Centurion, 1911–1956

born August 20, 1869
New York (Manhattan), New York
died February 29, 1956
New York (Manhattan), New York
elected May 6, 1911
Age forty-one
Member portrait of Arnold Knapp
Member Photograph Albums CollectionAlbum 10, Leaf 9
To inquire about image use and/or publication, contact the Archivist.

Century Memorial

Arnold Knapp was born in the City and graduated from Harvard in 1889. He took his medical degree from Columbia’s P. and S. in 1892. He was Professor of Ophthalmology there from 1903 to 1928. All that is known about eyes, their structure and their maladies, he knew. He was the Dean of American Oculists. In 1931 Columbia awarded him an honorary degree. In his life he probably did more to prevent blindness than any other man who ever lived; and now that he has died his Knapp Memorial Foundation continues his research and teaching in ophthalmology under the guidance of his successors.

The amount of work done by Arnold Knapp was prodigious. He was director of a hospital for more than 30 years, Professor of Ophthalmology at Columbia for 25 years, Editor of the Archives of Ophthalmology (founded by his father the year Arnold was born) for 40 years. In the meantime he found time to conduct a large practice, to write more than 200 papers, to publish a classic book on Medical Ophthalmology, to indulge his interest in music, literature, and art, and to add to his remarkable collection of Chinese bronzes.

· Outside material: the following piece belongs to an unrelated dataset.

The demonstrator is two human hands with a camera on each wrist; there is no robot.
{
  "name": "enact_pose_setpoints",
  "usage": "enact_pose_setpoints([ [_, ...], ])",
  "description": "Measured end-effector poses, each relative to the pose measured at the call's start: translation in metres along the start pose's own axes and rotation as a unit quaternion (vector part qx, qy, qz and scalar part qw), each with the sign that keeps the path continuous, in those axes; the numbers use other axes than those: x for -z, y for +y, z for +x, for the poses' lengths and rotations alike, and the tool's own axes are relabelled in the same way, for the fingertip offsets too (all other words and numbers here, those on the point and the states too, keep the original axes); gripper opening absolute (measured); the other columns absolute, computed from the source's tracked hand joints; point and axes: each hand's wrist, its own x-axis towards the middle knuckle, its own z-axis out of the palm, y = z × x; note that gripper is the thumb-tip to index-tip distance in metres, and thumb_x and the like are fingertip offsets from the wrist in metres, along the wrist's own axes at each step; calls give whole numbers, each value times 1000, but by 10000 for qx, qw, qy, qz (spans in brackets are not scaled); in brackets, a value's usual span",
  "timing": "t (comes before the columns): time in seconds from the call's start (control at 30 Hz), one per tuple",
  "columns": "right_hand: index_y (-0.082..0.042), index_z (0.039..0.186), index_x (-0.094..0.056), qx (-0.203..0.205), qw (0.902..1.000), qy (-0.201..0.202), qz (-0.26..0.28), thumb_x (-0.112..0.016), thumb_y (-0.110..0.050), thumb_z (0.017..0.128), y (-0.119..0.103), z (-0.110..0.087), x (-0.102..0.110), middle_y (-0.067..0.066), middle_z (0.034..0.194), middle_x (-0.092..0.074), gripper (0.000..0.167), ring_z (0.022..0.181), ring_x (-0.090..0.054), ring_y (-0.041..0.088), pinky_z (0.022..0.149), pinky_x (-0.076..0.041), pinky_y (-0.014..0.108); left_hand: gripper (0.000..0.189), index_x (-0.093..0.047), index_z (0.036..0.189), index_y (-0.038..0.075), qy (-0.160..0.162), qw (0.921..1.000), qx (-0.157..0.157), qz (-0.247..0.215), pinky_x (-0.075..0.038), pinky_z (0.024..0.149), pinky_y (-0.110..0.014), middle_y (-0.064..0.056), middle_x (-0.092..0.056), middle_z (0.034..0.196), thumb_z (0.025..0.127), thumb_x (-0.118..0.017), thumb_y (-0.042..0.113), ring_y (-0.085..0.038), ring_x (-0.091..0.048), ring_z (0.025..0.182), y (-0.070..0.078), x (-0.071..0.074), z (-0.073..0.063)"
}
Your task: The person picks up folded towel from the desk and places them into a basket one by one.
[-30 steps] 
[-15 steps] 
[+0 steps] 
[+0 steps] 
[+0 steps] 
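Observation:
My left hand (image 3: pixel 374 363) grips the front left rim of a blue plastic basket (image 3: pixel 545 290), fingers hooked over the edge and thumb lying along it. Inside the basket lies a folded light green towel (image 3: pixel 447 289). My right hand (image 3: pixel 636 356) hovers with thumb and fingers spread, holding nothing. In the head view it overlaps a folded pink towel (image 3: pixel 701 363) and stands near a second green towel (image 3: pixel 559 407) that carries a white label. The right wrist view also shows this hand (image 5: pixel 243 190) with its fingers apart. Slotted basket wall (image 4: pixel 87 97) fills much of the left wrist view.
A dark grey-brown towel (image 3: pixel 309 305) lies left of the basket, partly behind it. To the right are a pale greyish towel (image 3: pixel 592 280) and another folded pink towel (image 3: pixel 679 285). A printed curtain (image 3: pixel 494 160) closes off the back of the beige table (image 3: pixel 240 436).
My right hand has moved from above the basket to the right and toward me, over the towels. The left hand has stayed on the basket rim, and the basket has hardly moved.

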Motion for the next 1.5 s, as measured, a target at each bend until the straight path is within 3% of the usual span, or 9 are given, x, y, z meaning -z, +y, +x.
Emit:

Knapp was the illustrious product of his time. He lived through the great physics discoveries of the latter nineteenth century. The work of Donders on refraction and of Roentgen on x-rays wheeled on the stage when he was very young, and he was thoroughly familiar with all that was going on in the laboratories in England, Germany, and America, and he knew personally most of the great scientists of the age. When experimental techniques and instruments have been refined to a certain point, a higher level of understanding is attained, and this is the point where it is vital to have men like Knapp, with the power to interpret new data and apply them so that the blind shall see and he that runs may read.